Isn’t that just so beautiful and inspiring?   I truly do not know how often (if ever) I might “sustain the weary with a word,” but merely the thought of that possibility is touching.   Maybe, in the future, I should be more alert to the needs of the weary in my classes.  

What other jobs can you get where people pay you a salary and then hand you the opportunity to make a positive difference in the lives of so many others?

I fully realize that I will probably never know how (or whether) I have influenced many of my students.   But there is always the hope that I have been able to make some difference.   I often tell my students “Of course, I am here to teach you accounting and I think that is important.   But my real goal is to help make you smarter, to guide you in becoming a better thinker because that is a benefit that you can carry with you for the rest of your lives no matter what you choose to do.   That will make a difference in you become and what you accomplish.”

That is not exactly the same as sustaining the weary with a word but perhaps each of us helps to provide our students with some change that will impact their lives in a positive manner.   That is, indeed, a job worth having.

**

Story Three:   About two hours after I left the above church service, I was driving around listening to NPR on my car radio.   Someone was interviewing Doris Kearns Goodwin, the Pulitzer Prize winning biographer, historian, and political commentator.   She has become extremely famous by authoring numerous books such as The Political Genius of Abraham Lincoln and Franklin and Eleanor Roosevelt.

I was not paying close attention because I was driving but I believe the interviewer asked her if she had loved history as a young child and that love had then carried over into her later career.   Her answer was that she had certainly not been all that excited about history but that one of her teachers in (I think) high school had turned her on to how interesting the study of history was.   The teacher had a passion for the subject and passed that love along to her.  

She acknowledged that her career might have been entirely different except for the influence of that one teacher—one person who simply shared a passion and that made all the difference in the world.   I wondered whether the teacher was still alive or, possibly, had died without ever knowing the positive impact that came from that love of the subject.   All those wonderful books got their start with one teacher.

We cannot influence every student so greatly but we can certainly impact many of them and that is just a wonderful way to spend a life.

**

Story Four:   Yesterday, before I sat down to write this blog posting, I pulled out the Wall Street Journal (May 6, 2014) and flipped through it.   My eye was immediately caught by a story on page A-3 “Colleges Don’t Buy Happiness” by Douglas Belkin which talked about a Gallup survey.   I won’t quote much here but maybe enough so that you’ll get curious enough to go find and read the entire article.

“...people who feel happy and engaged in their jobs are the most productive.   That relatively small group at the top didn’t disproportionately attend the prestigious schools that Americans have long believed provided a golden ticket to success.   Instead, they forged meaningful connections with professors or mentors, and made significant investments in long-term academic projects and extracurricular activities.”  

“’It matters very little where you go; it’s how you do it’ that counts, said Brandon Busteed, executive director of Gallup Education.   Having a teacher who believes in a student makes a lifetime of difference.’”    (emphasis added)

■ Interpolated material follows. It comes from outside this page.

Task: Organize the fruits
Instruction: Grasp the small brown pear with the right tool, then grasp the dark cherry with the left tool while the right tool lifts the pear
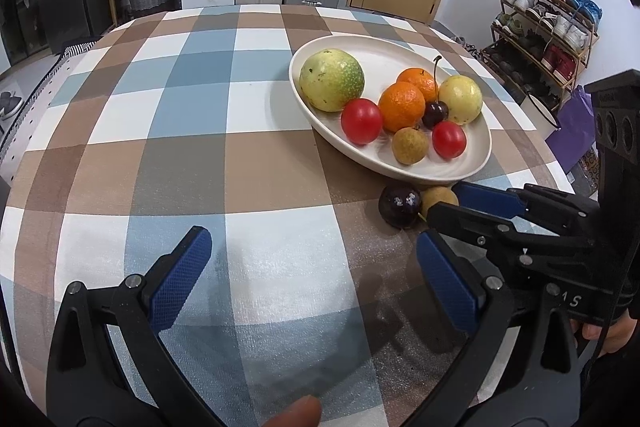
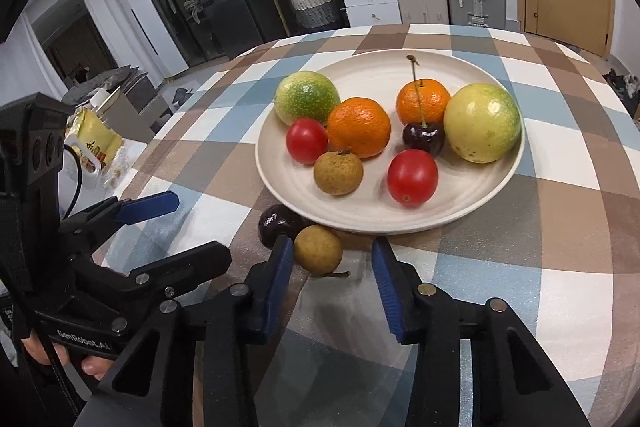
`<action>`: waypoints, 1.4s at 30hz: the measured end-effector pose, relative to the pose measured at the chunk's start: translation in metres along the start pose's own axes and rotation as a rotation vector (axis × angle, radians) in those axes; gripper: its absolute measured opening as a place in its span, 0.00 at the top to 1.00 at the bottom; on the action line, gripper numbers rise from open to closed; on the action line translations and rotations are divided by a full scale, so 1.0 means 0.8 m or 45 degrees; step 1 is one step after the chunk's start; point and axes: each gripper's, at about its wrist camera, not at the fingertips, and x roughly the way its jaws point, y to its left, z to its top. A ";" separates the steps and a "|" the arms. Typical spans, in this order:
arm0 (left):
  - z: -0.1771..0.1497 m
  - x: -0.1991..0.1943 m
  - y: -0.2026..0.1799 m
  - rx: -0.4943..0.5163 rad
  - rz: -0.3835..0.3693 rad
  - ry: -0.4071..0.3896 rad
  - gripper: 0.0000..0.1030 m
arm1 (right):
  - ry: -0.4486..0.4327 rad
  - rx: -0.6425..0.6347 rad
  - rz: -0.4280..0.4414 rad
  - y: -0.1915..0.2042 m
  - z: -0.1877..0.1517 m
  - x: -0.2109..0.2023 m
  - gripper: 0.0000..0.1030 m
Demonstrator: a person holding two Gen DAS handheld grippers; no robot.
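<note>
Left wrist view: left gripper (image 1: 314, 273) is open over bare checked cloth near the table's (image 1: 180, 147) near edge, nothing between its pads. Plate (image 1: 472, 167) sits toward the right edge and holds two green-yellow fruits, two oranges, two tomatoes, a stemmed cherry and a longan. Off the plate, touching its near rim: a dark cherry (image 1: 400, 205) and a loose longan (image 1: 436, 199) side by side on the cloth. Right gripper (image 1: 460, 205) comes in from the right, jaws spread around that longan.

Right wrist view: right gripper (image 2: 330, 265) is open — the loose longan (image 2: 318, 249) sits between the pads, against the left one, with a clear gap to the right one. Dark cherry (image 2: 276, 225) lies just behind the left pad, by the plate (image 2: 288, 183) rim. Left gripper (image 2: 192, 223) is at the left, open and holding nothing.
</note>
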 end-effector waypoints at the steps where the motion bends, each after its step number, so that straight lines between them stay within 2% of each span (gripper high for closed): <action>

“The strongest correlation for well-being emerged from questions delving into whether graduates felt ‘emotionally supported’ at school by a professor or mentor.   Those who did were three times as likely to report that they thrived as adults.”

**

Why Do We Teach?    I cannot answer that question for anyone other than me but I’d like to believe that I teach because I want to make a little difference in this world and one of the best ways to do that is to become a teacher who cares about students and their future.